For me, the most useful insight in Rubin’s book is that habit change is not a one-size-fits-all prescription. The strategies that work for me may not work for you. I’m what Gretchen calls “a Questioner.” I can’t get motivated to do something without compelling evidence that I will be better off if I do it. Others (the “Obligers”) are more likely to follow through with something if they’ve promised someone else that they will.
Some people are attracted to the all-or-nothing approach, such as the popular challenge where you forgo all sugar, grains, meat, dairy, alcohol and processed foods for 30 days. While that sort of inflexibility is exactly what keeps some people in the harness, others do better when they have a little wiggle room.
Ironically, perfectionists are often drawn to the purity of an all-or-nothing approach. But they’re also often the types who, if they slip up, are likely to throw in the towel altogether. And I’d rather see you make a modest change that you can sustain indefinitely than a big dramatic gesture that only lasts a few days or weeks.
All of this was very much on my mind as I was designing the 30-Day Nutrition Upgrade (which kicks off in just a few days!!).
The goal of this program is to upgrade your nutrition by improving your eating habits. (And to have some fun together.) And I’ve designed an approach that I think works for both Questioners and Obligers, that is challenging enough to make a difference, but also forgiving enough to survive real life. Most of all, that leads to positive changes that you can sustain well beyond 30 days.
If you’d like to join us, all the details are here.
One thought on “What’s your habit changing style?”

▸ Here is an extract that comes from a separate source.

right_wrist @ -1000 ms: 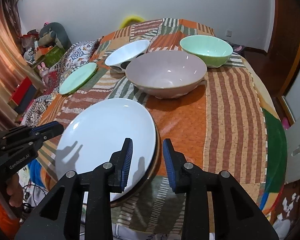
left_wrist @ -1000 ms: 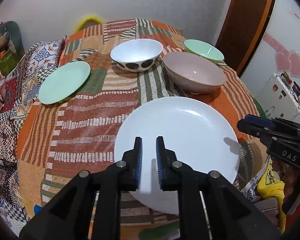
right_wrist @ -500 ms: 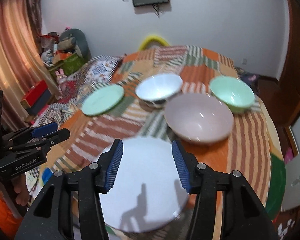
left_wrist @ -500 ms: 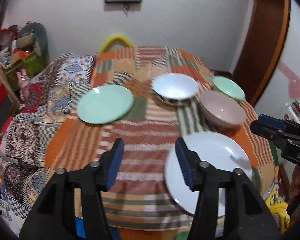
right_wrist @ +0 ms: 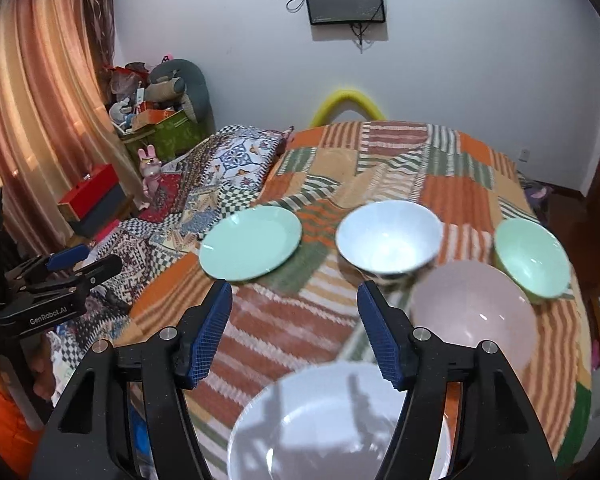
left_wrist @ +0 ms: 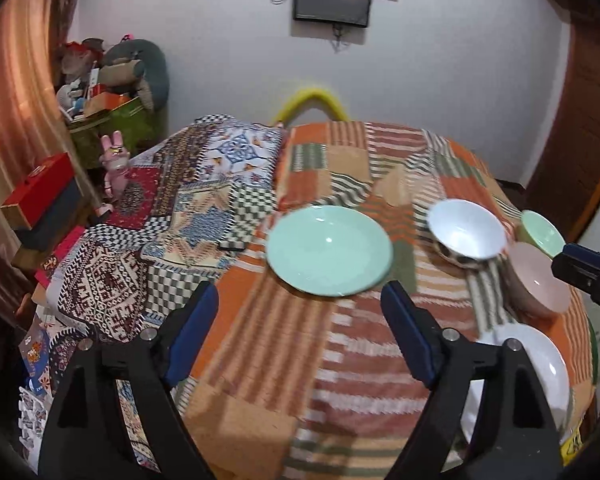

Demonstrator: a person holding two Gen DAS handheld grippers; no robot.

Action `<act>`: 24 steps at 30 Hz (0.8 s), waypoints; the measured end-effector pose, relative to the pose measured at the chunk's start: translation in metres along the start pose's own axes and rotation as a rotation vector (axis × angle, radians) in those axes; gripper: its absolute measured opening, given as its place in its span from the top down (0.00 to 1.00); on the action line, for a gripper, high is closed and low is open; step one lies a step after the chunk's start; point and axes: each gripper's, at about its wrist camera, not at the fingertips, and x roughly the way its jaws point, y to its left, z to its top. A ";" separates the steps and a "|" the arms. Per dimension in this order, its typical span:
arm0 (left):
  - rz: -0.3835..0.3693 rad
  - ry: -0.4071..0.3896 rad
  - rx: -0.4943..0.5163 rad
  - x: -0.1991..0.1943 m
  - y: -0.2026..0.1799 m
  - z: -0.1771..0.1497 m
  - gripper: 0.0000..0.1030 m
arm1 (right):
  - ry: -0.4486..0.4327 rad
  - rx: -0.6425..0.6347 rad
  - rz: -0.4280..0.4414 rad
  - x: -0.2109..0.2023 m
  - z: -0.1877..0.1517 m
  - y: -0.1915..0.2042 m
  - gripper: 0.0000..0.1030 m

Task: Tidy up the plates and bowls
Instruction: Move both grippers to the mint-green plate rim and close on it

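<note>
While the left tongs (left_wrist: 300, 328) spread apart holding nothing, a bare green plate (left_wrist: 329, 250) lies beyond them on the patchwork tabletop (left_wrist: 340, 360). From the right wrist, the right tongs (right_wrist: 294, 330) are opening, empty, above a bare white plate (right_wrist: 332, 424); white bowl (right_wrist: 388, 238), pink bowl (right_wrist: 474, 314) and green bowl (right_wrist: 532, 258) sit empty.

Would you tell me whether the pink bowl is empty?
Empty: the pink bowl stands upright, its bare glossy inside showing only a glint.
</note>
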 end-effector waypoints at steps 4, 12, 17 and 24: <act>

Oh how this pleased me to see two of my favorites–you and Gretchen Rubin–come together in the same post! I do think about her Abstainer/Moderator dichotomy often when trying to upgrade my food choices: do I forego sweets entirely or allow myself just a little? I’m actually still trying to figure that one out for myself, but I think her personality types are generally helpful for working on nutritional habits.